---------- Available data ----------
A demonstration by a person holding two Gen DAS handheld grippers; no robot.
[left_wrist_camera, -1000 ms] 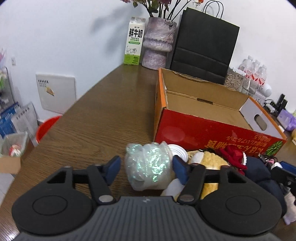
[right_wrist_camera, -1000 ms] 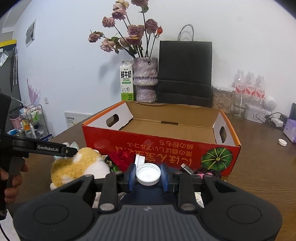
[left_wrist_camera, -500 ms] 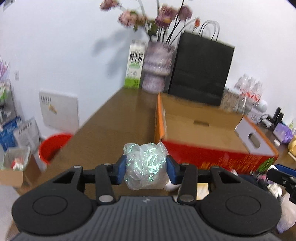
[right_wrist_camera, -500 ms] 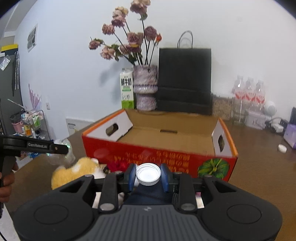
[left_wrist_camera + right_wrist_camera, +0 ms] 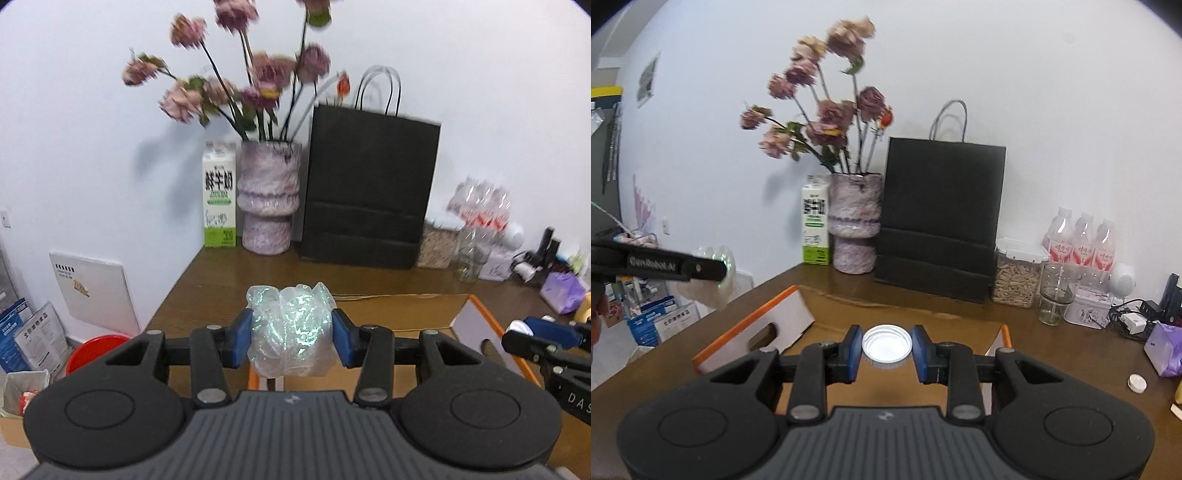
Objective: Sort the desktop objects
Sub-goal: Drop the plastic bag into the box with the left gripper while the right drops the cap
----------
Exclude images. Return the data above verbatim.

→ **Your response**:
A demonstration by a person holding two Gen DAS handheld grippers; no robot.
[left_wrist_camera, -1000 ms] 
[right_wrist_camera, -1000 ms] 
[left_wrist_camera, -500 ms] 
[right_wrist_camera, -500 ms] 
[left_wrist_camera + right_wrist_camera, +0 ms] 
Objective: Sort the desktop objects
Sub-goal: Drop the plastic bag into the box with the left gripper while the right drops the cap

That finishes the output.